High writeops count on secondaries

86 views
Skip to first unread message

Valtteri Pirttilä

unread,
Aug 14, 2016, 2:16:48 PM8/14/16
to mongodb-user
Hi!

I'm running Mongodb 3.2 on Amazon EC2 with 3 shards, each having a replica set of 3 instances.

EC2 instances limit IO on the amount of operations you can do per second. With this in mind, I've been surprised that our primaries and secondaries seem to write in very different ways. The primaries do roughly half the write operations of our secondaries while writing roughly 50% in terms of bytes. Below is a picture from our first replica set. The primary is blue, secondaries are green and orange.




Is this behavior that I can change? The secondaries are becoming problematic. The amount of data saved in terms of bytes is very small, but the secondaries are overwhelming our IO operations per second limits. The primaries have no such problems.

Appreciate any insight you can give,

Valtteri

Chris Cunningham

unread,
Aug 24, 2016, 12:08:22 AM8/24/16
to mongodb-user

Hi Valtteri,

The behavior you observed where the IOPS/write patterns on Secondaries is different than on Primaries may be caused when a single query results in multiple Oplog entries. This happens because of Oplog Idempotency, where a single operation (e.g. an update operation with {multi:true}) on the Primary becomes individual document updates on the Secondary.

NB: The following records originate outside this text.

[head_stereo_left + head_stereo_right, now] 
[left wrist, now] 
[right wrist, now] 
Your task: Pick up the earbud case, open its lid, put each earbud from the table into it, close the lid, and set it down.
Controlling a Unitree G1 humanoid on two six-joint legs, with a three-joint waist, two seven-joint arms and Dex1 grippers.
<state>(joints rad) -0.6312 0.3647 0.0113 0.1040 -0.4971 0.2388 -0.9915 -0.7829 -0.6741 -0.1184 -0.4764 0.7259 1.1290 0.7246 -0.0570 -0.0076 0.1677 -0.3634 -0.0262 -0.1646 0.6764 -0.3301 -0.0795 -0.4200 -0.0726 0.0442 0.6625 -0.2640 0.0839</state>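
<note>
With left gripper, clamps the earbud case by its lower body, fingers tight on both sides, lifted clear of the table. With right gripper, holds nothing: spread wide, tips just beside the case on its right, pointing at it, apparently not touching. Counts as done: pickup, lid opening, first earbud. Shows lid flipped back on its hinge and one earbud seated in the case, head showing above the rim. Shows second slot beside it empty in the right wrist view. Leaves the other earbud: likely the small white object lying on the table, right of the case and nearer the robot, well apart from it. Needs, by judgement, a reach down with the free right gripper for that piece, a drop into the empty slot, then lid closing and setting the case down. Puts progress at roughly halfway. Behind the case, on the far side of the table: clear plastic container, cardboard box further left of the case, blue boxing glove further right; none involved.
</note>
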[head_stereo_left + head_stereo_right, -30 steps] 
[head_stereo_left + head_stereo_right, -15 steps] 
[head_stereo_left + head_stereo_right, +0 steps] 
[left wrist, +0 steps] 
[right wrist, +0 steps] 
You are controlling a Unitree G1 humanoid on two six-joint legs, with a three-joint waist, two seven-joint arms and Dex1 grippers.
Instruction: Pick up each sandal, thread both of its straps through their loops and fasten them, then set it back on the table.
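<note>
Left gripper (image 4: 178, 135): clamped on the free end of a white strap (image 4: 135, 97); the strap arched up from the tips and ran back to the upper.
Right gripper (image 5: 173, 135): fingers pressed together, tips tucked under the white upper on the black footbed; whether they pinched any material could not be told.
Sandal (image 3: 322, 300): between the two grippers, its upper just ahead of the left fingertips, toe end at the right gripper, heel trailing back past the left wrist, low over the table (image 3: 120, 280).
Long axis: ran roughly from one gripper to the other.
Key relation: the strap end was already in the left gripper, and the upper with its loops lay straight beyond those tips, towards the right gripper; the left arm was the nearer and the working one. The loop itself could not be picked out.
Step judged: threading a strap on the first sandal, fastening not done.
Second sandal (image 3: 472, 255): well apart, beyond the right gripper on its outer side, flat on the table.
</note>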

For example:

// Insert 10 documents
for (i = 0; i < 9; i++) {db.foo.insert({ "_id" : i, "message": "this is a test message"})}
// Update 5 of them using a single update statement
db.foo.update(
     { _id: { $gte: 2, $lte: 6 } },
     { $set: { "message": "this is an updated message" } },
     { multi: true }
  )

This single update results in multiple Oplog entries for each document that match the specified query, in the example above, _id: {$gte: 2, $lte: 6}. Below is a sample of an oplog showing these multiple entries that resulted from the single update:

> use local
> db.oplog.rs.find()
...
{ "ts" : Timestamp(1471935844, 11), "t" : NumberLong(1), "h" : NumberLong("-2676367555054767283"), "v" : 2, "op" : "u", "ns" : "test.foo", "o2" : { "_id" : 2 }, "o" : { "$set" : { "message" : "this is an updated message" } } }
{ "ts" : Timestamp(1471935844, 12), "t" : NumberLong(1), "h" : NumberLong("-2041993120688929804"), "v" : 2, "op" : "u", "ns" : "test.foo", "o2" : { "_id" : 3 }, "o" : { "$set" : { "message" : "this is an updated message" } } }
{ "ts" : Timestamp(1471935844, 13), "t" : NumberLong(1), "h" : NumberLong("6366090271544179458"), "v" : 2, "op" : "u", "ns" : "test.foo", "o2" : { "_id" : 4 }, "o" : { "$set" : { "message" : "this is an updated message" } } }
{ "ts" : Timestamp(1471935844, 14), "t" : NumberLong(1), "h" : NumberLong("-3214242448671565250"), "v" : 2, "op" : "u", "ns" : "test.foo", "o2" : { "_id" : 5 }, "o" : { "$set" : { "message" : "this is an updated message" } } }
{ "ts" : Timestamp(1471935844, 15), "t" : NumberLong(1), "h" : NumberLong("5701116647602331752"), "v" : 2, "op" : "u", "ns" : "test.foo", "o2" : { "_id" : 6 }, "o" : { "$set" : { "message" : "this is an updated message" } } }
...

Please note that the idempotency property is required to ensure the oplog remains robust and correct under many scenarios. Therefore this behaviour is by design.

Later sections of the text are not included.